• **Data excerpt**
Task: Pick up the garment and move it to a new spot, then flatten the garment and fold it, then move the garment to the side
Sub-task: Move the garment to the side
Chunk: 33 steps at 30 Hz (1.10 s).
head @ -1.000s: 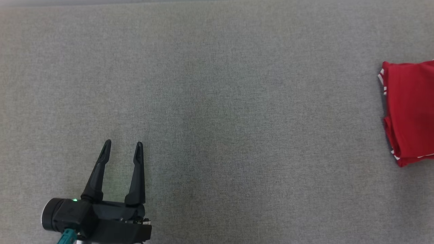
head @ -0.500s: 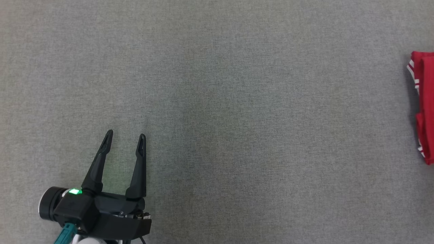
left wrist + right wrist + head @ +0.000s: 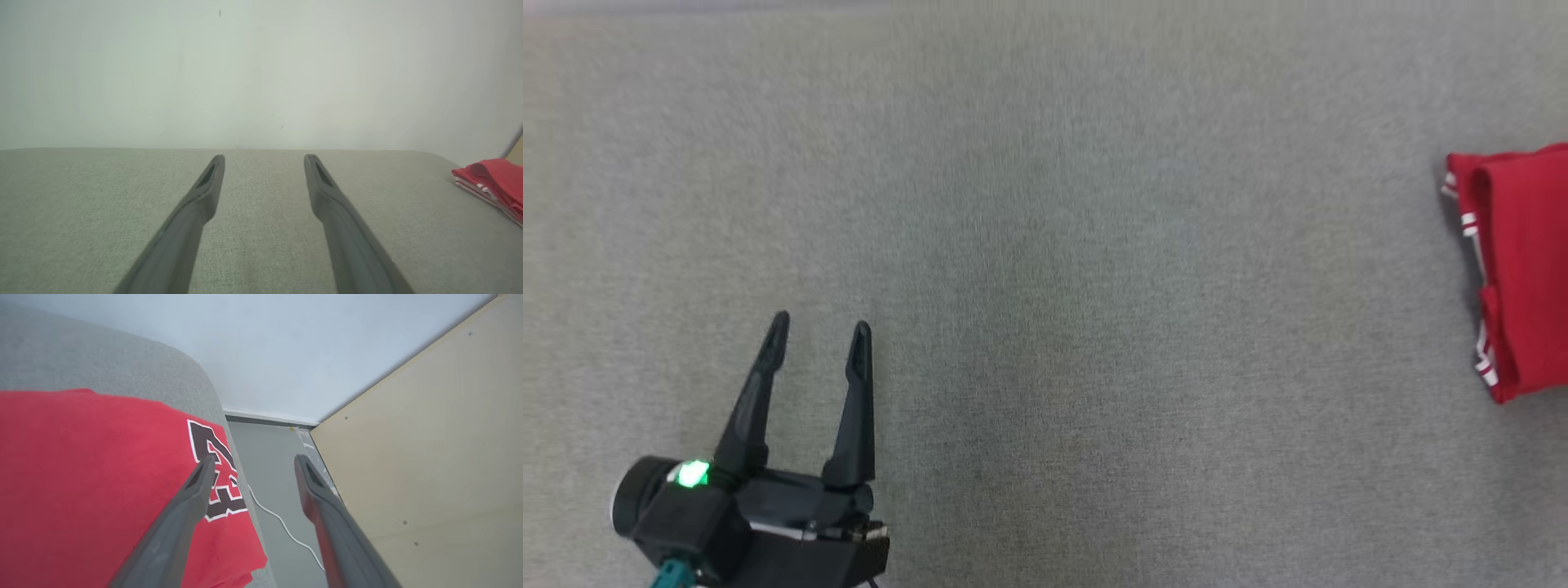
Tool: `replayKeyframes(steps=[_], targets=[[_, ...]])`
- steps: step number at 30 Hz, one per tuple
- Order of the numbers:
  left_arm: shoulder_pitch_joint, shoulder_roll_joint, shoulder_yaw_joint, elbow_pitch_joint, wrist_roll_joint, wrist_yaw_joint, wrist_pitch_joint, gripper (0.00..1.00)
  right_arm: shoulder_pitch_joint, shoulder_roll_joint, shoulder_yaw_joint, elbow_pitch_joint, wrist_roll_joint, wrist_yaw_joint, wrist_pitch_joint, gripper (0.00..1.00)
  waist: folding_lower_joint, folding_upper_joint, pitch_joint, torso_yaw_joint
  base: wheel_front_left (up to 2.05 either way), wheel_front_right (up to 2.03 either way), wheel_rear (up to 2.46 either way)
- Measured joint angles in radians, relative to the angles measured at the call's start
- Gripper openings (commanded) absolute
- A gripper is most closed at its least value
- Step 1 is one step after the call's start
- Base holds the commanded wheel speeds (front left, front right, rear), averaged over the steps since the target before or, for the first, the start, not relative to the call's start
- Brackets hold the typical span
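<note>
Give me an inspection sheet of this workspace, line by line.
Surface: grey fabric surface, flat and even.
Job's things: red garment, folded, lying at the surface's right end, dark number print facing up.
Clutter: nothing seen.
Grippers: left gripper open over bare fabric, holding nothing; right gripper open above the garment's edge, holding nothing.
Cables: white cable lying on the floor beside the surface.
Surroundings: pale wall behind; beige panel to the right.
</note>
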Motion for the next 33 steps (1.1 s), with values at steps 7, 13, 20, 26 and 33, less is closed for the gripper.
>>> replayKeyframes(steps=[7, 13, 20, 26, 33], targets=[[0.054, -0.028, 0.048, 0.027, -0.014, 0.01, 0.0, 1.0, -0.005, -0.033, 0.137, 0.16, 0.267, 0.0, -0.277, 1.0, -0.0001, -0.0001, -0.099, 0.005, 0.0, 0.0, 0.0], [0.097, -0.038, 0.084, 0.086, -0.019, 0.043, 0.0, 1.0, -0.014, 0.079, 0.323, 0.212, 0.375, 0.0, -0.425, 1.0, -0.0001, -0.0002, -0.186, 0.013, 0.0, 0.0, 0.0], [0.153, -0.043, 0.095, 0.142, -0.04, 0.049, 0.0, 1.0, 0.15, 0.256, 0.345, 0.164, 0.392, 0.0, -0.533, 1.0, -0.0003, -0.0002, -0.29, 0.031, 0.0, 0.0, 0.0], [0.188, -0.044, 0.117, 0.155, -0.044, 0.047, 0.0, 1.0, 0.269, 0.358, 0.39, 0.082, 0.386, 0.0, -0.569, 1.0, -0.0003, -0.0003, -0.361, 0.047, 0.0, 0.0, 0.0], [0.235, -0.044, 0.147, 0.123, -0.021, 0.034, 0.0, 1.0, 0.341, 0.394, 0.433, 0.029, 0.397, 0.0, -0.563, 1.0, -0.0002, -0.0002, -0.399, 0.037, 0.0, 0.0, 0.0]])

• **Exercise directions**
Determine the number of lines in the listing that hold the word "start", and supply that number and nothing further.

• **Output for this exercise**
3